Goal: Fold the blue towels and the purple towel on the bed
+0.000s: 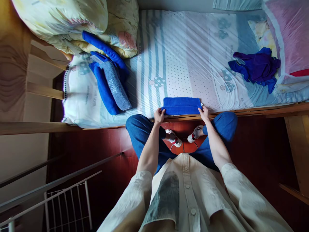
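Left fingers (pixel 162 112): clamped onto folded blue towel (pixel 181 105), left end, mid-frame.
Right fingers (pixel 201 111): pinched right end.
Purple cloth (pixel 263 67): lay upper right.

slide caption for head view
Left hand and right hand hold opposite ends of a folded blue towel at the edge of the bed.

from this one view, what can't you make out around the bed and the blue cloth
In the head view:
Underside of the blue cloth: hidden by its upper layers
White speck beside the right hand: too small to name
Yellow quilt: cut off by the top edge
Pink bedding: cut off by the right edge
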The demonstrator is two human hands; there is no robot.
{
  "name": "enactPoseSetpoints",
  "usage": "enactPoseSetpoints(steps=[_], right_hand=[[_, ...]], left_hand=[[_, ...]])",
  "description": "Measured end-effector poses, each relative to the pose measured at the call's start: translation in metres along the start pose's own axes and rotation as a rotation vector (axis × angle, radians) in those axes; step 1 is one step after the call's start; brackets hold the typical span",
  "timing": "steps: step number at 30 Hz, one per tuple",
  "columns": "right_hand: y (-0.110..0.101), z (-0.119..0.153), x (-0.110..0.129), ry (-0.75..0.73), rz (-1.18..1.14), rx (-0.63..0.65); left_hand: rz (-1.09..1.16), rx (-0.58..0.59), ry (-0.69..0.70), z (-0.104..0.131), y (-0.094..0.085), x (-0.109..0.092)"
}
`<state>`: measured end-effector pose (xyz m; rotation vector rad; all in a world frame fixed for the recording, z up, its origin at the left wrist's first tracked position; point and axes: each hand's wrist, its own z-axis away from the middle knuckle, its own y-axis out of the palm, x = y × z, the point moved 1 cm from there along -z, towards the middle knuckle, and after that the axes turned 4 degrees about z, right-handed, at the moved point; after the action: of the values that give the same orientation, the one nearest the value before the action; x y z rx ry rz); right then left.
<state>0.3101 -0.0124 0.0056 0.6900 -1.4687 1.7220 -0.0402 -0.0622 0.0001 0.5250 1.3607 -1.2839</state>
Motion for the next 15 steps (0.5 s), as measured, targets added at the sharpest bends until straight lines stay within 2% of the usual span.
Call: enactPoseSetpoints(steps=[6,15], right_hand=[[0.0,0.001,0.002,0.05,0.064,-0.009],[0.003,-0.005,0.0,0.116,0.104,-0.002]], left_hand=[[-0.116,-0.045,-0.038,-0.004,0.002,0.007],[-0.124,-0.059,-0.063,-0.01,0.007,0.014]])
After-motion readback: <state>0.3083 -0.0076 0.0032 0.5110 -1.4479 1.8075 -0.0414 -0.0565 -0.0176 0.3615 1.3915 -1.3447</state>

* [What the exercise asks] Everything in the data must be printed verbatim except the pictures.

* [Output]
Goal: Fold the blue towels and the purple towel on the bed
+0.000s: 
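Left fingers (pixel 162 112): clamped onto folded blue towel (pixel 181 105), left end, mid-frame.
Right fingers (pixel 201 111): pinched right end.
Purple cloth (pixel 263 67): lay upper right.

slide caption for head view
Left hand and right hand hold opposite ends of a folded blue towel at the edge of the bed.

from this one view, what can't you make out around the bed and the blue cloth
In the head view:
Underside of the blue cloth: hidden by its upper layers
White speck beside the right hand: too small to name
Yellow quilt: cut off by the top edge
Pink bedding: cut off by the right edge
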The demonstrator is two human hands; there is no robot.
{
  "name": "enactPoseSetpoints",
  "usage": "enactPoseSetpoints(steps=[_], right_hand=[[_, ...]], left_hand=[[_, ...]])",
  "description": "Measured end-effector poses, each relative to the pose measured at the call's start: translation in metres along the start pose's own axes and rotation as a rotation vector (axis × angle, radians) in those axes; step 1 is one step after the call's start; brackets hold the typical span",
  "timing": "steps: step number at 30 Hz, one per tuple",
  "columns": "right_hand: y (-0.110..0.101), z (-0.119..0.153), x (-0.110..0.129), ry (-0.75..0.73), rz (-1.18..1.14), rx (-0.63..0.65); left_hand: rz (-1.09..1.16), rx (-0.58..0.59), ry (-0.69..0.70), z (-0.104..0.131), y (-0.094..0.085), x (-0.109..0.092)"
}
`<state>`: measured end-effector pose (xyz m; rotation vector rad; all in a world frame fixed for the recording, z up, its origin at the left wrist's first tracked position; point and axes: each hand's wrist, its own z-axis away from the middle knuckle, its own y-axis out of the palm, x = y × z, the point moved 1 cm from there along -z, towards the middle knuckle, and after that the axes turned 4 degrees about z, right-handed, at the moved point; after the action: of the values that give the same orientation, the one nearest the value before the action; x y z rx ry rz); right then left.
<state>0.3101 -0.0124 0.0056 0.6900 -1.4687 1.7220 -0.0402 -0.0622 0.0001 0.5250 1.3607 -1.2839</state>
Motion for the next 15 steps (0.5 s), as measured, targets added at the sharpest bends until straight lines stay within 2% of the usual span.
Call: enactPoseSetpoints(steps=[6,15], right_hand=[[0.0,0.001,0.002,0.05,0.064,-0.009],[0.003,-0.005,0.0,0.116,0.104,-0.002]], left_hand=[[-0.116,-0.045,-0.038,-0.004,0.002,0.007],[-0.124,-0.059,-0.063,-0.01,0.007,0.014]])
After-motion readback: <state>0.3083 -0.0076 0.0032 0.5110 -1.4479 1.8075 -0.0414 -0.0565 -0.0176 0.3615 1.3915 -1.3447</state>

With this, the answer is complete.